§ **Exercise instructions**: Please give back each line below unchanged; none of the pictures should appear.

§ **Data**:
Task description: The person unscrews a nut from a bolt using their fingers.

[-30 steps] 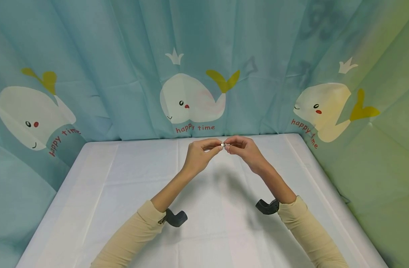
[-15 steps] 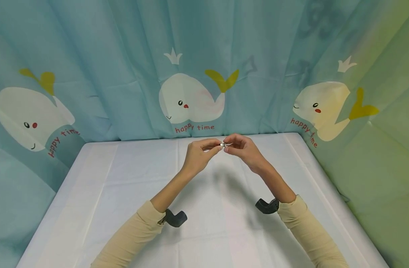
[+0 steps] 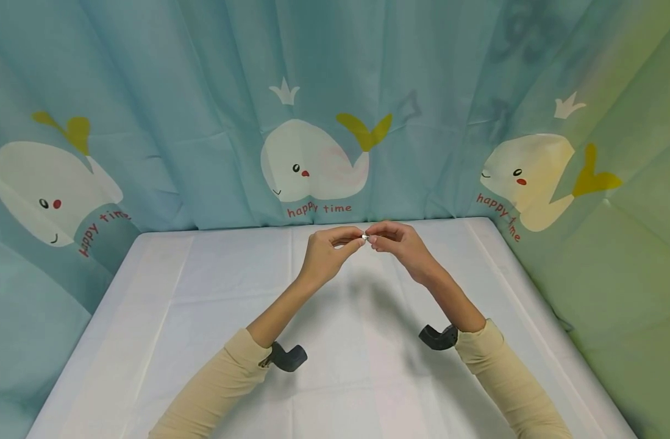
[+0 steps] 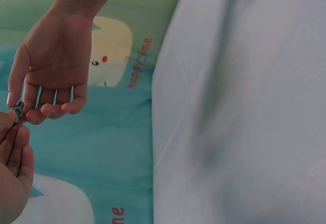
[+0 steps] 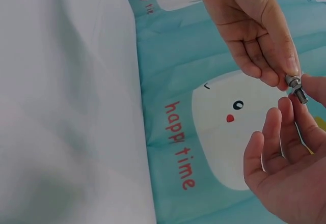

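Head view: our right hand [image 3: 400,242] has closed in on our left hand [image 3: 326,253]; both hands' fingers pinch the small silver metal bolt [image 3: 364,236], above the white surface's [image 3: 164,305] far edge.

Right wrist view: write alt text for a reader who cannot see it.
Two bare hands meet at the right edge, the left hand from above and the right hand from below, pinching a small metal bolt between their fingertips. Behind them hangs a blue curtain printed with a white whale and "happy time", beside a white tablecloth.
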The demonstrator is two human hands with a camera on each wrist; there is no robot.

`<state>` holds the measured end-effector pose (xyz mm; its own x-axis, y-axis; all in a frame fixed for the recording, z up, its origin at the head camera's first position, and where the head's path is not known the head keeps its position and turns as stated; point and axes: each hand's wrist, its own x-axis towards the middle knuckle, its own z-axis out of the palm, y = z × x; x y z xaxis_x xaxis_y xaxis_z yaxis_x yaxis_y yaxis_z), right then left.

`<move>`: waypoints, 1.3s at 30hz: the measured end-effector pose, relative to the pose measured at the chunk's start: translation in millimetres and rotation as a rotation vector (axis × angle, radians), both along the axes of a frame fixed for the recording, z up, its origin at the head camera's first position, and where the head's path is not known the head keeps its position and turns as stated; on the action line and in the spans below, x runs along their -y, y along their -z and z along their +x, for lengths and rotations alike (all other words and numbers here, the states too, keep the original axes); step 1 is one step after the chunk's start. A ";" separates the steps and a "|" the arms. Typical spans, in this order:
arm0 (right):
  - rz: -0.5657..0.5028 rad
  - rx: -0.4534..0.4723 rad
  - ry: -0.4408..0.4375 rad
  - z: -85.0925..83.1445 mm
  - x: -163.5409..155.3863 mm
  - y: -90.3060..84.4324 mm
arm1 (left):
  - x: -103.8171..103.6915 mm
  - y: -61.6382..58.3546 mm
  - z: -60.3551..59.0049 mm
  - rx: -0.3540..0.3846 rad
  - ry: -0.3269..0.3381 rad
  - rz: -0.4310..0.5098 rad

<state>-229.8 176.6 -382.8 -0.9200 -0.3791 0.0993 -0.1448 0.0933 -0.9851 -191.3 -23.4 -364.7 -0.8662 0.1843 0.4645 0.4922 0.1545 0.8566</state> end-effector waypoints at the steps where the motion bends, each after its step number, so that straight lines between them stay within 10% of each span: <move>1: -0.001 -0.004 0.001 -0.1 0.0 0.3 | -0.1 -4.1 3.1 -0.001 0.001 0.000; 13: 0.005 -0.066 -0.019 0.0 -1.3 1.3 | -0.9 26.7 -19.5 0.011 -0.010 0.000; 39: -0.003 -0.024 0.018 -0.7 -4.2 0.6 | -0.8 27.0 -19.4 0.008 0.008 0.003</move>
<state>-230.5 180.8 -383.4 -0.9238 -0.3626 0.1229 -0.1669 0.0927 -0.9816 -210.7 -22.7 -391.7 -0.8682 0.1900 0.4584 0.4869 0.1481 0.8608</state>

§ **Output below**:
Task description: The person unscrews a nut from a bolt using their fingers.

[-30 steps] 
[-15 steps] 
[+0 steps] 
[+0 steps] 
[+0 steps] 

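Head view: our right hand [image 3: 400,242] has closed in on our left hand [image 3: 326,253]; both hands' fingers pinch the small silver metal bolt [image 3: 364,236], above the white surface's [image 3: 164,305] far edge.

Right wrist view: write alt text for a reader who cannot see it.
Two bare hands meet at the right edge, the left hand from above and the right hand from below, pinching a small metal bolt between their fingertips. Behind them hangs a blue curtain printed with a white whale and "happy time", beside a white tablecloth.
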The demonstrator is two human hands with a camera on each wrist; there is no robot.

`<state>` holds the measured end-effector pose (xyz mm; its own x-axis, y-axis; all in a frame fixed for the recording, z up, its origin at the head camera's first position, and where the head's path is not known the head keeps its position and turns as stated; point and axes: each hand's wrist, its own x-axis towards the middle knuckle, its own z-axis out of the palm, y = z × x; x y z xaxis_x xaxis_y xaxis_z yaxis_x yaxis_y yaxis_z), right then left.

`<move>`: waypoints, 1.3s at 30hz: the measured end-effector pose, relative to the pose measured at the chunk's start: translation in millimetres and rotation as a rotation vector (axis × angle, radians), both along the axes of a frame fixed for the recording, z up, its origin at the head camera's first position, and where the head's path is not known the head keeps its position and turns as stated; on the action line and in the spans below, x runs along their -y, y along their -z and z along their +x, for lengths and rotations alike (all other words and numbers here, the states too, keep the original axes); step 1 is one step after the chunk's start. A ";" separates the steps and a "|" the arms. Typical spans, in this order:
arm0 (right):
  - rz: -0.5657..0.5028 rad
  - rx: -0.4534..0.4723 rad
  - ry: -0.4408..0.4375 rad
  - z: -85.0925..83.1445 mm
  - x: -163.5409..155.3863 mm
  - y: -90.3060..84.4324 mm
arm1 (left):
  - x: -103.8171..103.6915 mm
  - y: -61.6382..58.3546 mm
  - z: -60.3551..59.0049 mm
  - rx: -0.3540..0.3846 rad
  - ry: -0.3269..0.3381 rad
  - rz: -0.4310..0.5098 rad

<state>-229.8 176.6 -382.8 -0.9200 -0.3791 0.0993 -0.1448 0.0933 -0.9851 -191.3 -23.4 -364.7 -0.8662 0.1843 0.4645 0.4922 0.1545 0.8566</state> end-effector waypoints at the steps where the motion bends, each after its step number, so that straight lines between them stay within 10% of each span: <move>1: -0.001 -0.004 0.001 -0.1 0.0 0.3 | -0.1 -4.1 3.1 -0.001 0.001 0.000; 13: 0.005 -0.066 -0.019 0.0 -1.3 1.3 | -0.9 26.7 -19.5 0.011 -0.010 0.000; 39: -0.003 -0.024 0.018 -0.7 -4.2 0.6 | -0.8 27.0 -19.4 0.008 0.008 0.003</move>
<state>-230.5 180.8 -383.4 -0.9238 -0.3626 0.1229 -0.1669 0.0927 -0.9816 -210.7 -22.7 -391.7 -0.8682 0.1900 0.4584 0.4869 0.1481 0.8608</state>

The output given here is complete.